La société Car East France soutient que la rupture du contrat de travail ne peut être qualifiée de prise d'acte puisque monsieur [F] a mis un terme à sa période d'essai.
Monsieur [F] souligne les manquements graves de la société East Car France à ses obligations (Le travail dissimulé et l'absence de paiement des salaires des mois de mars et avril 2020 )et considère que ceux-ci justifient sa prise d'acte. Il soutient ne pas avoir mis fin à sa période d'essai qui avait pris fin le 20 juillet 2020.
Il sera constaté que la période d'essai prévue au contrat de travail signé le 4 mai 2020 est de 4 mois, qu'aucune formalisation d'une prolongation de celle-ci n'a été signée par les parties et que compte tenu de la rétroaction de l'origine du contrat au 20 mars 2020, à la date de cette lettre (20 août 2020 ), la période d'essai a pris fin.

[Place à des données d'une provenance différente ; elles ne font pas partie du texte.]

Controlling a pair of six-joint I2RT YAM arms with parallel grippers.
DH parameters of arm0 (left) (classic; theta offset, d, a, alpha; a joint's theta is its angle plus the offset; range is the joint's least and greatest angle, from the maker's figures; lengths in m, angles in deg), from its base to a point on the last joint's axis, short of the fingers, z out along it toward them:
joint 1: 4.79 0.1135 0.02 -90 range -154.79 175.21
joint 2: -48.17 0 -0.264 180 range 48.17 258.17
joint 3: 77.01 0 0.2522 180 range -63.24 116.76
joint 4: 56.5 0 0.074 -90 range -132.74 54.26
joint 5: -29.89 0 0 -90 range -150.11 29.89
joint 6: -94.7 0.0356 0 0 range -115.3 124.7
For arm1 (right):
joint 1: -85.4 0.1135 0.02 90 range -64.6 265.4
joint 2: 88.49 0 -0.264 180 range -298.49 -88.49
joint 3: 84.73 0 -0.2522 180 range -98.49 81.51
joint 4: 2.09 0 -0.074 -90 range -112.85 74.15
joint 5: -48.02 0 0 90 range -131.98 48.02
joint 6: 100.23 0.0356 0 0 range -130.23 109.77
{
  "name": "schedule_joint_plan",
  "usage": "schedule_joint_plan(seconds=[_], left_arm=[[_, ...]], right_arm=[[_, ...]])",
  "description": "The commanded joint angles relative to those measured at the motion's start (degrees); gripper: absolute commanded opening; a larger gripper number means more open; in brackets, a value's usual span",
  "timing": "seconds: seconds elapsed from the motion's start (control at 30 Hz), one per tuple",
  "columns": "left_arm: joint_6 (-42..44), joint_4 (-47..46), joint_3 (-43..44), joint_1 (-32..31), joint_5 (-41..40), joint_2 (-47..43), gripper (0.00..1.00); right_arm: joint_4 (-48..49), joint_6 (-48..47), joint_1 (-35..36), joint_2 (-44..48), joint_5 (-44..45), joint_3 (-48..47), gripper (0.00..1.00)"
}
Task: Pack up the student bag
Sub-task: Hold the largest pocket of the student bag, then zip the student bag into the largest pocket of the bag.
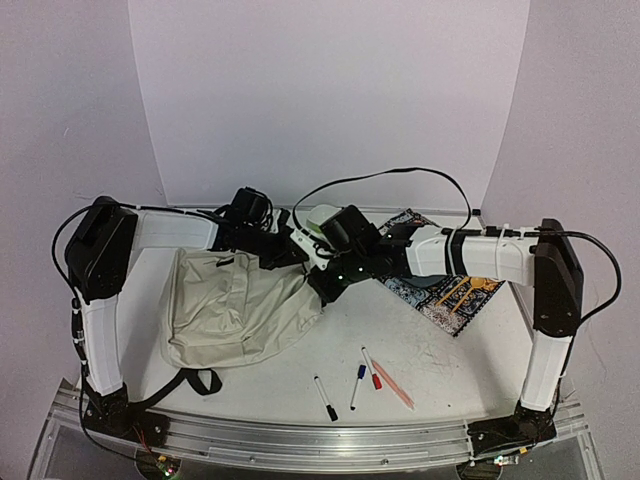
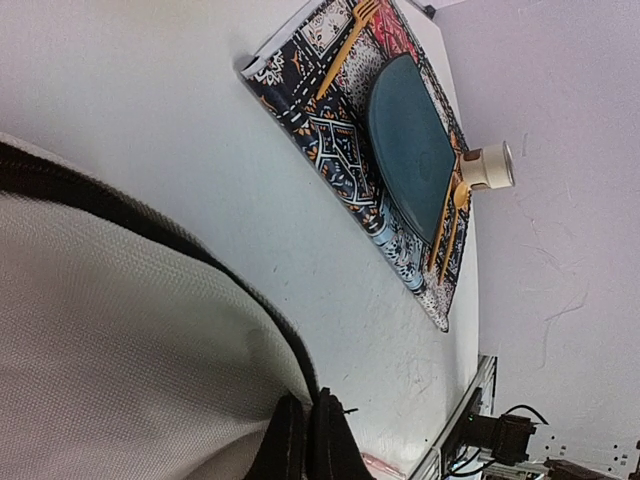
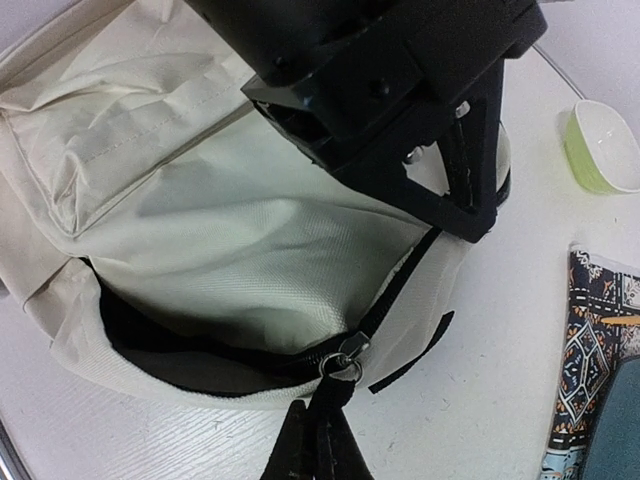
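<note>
Student bag (image 3: pixel 250 230) lies directly ahead of the right tool (image 3: pixel 318 412), whose fingers are pinched together on the black tab of the zipper pull (image 3: pixel 345 366), at the near rim of the bag. From that pull the mouth gapes dark away to the tool's left, while the zip line that looks closed climbs ahead and to its right, toward the left tool (image 2: pixel 308 402). That one is closed too, apparently clamping the black-edged rim of the cream fabric. Both arms are thus already on the bag, the right one at the slider. Widening the mouth would, I judge, mean drawing the pull forward-right along the track while the left tool holds the rim taut. The bag's long axis runs roughly across the right tool's line of sight, flat on the worktop (image 3: pixel 480 400). Farther out to the right sit a patterned mat (image 2: pixel 300 110) and a green bowl (image 3: pixel 605 145). No brand, label or legible writing shows anywhere.
</note>
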Motion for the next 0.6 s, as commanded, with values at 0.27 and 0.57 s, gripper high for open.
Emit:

En application de l'article L 1231-1 du code du travail, lorsque le salarié prend acte de la rupture en raison de faits qu'il reproche à son employeur, cette rupture produit les effets, soit d'un licenciement sans cause réelle et sérieuse si les faits invoqués le justifient, soit d'une démission dans le cas contraire.
La prise d'acte permet au salarié de rompre le contrat de travail en cas de manquements suffisamment graves de l'employeur, empêchant la poursuite du contrat de travail ; si les manquements sont établis, elle produit les effets d'un licenciement sans cause réelle et sérieuse, d'une démission dans le cas contraire ;
En l'espèce les manquements de l'employeur sont démontrés, le non paiement du salaire pendant plus d'un mois et l'infraction de travail dissimulé.
Dès lors la prise d'acte faite aux torts de l'employeur s'analyse en un licenciement sans cause réelle et sérieuse.
Le jugement sera en conséquence confirmé sur ce point et les conséquences financières du licenciement abusif.
La société Car East France qui succombe sera condamné au paiement de la somme de 2 500 euros en application des dispositions de l'article 700 du code de procédure civile.
PAR CES MOTIFS
La cour, statuant par arrêt contradictoire prononcé publiquement par mise à disposition au greffe de la cour, les parties ayant été préalablement avisées dans les conditions prévues par l'article 450 du code de procédure civile,
CONFIRME le jugement en toutes ses dispositions ;
Y ajoutant,
Vu l'article 700 du code de procédure civile,
CONDAMNE la société Car East France à payer à M. [F] en cause d'appel la somme de 2 500 euros au titre de l'article 700 du code de procédure civile ;
DEBOUTE les parties du surplus des demandes ;
LAISSE les dépens à la charge de la société Car East France.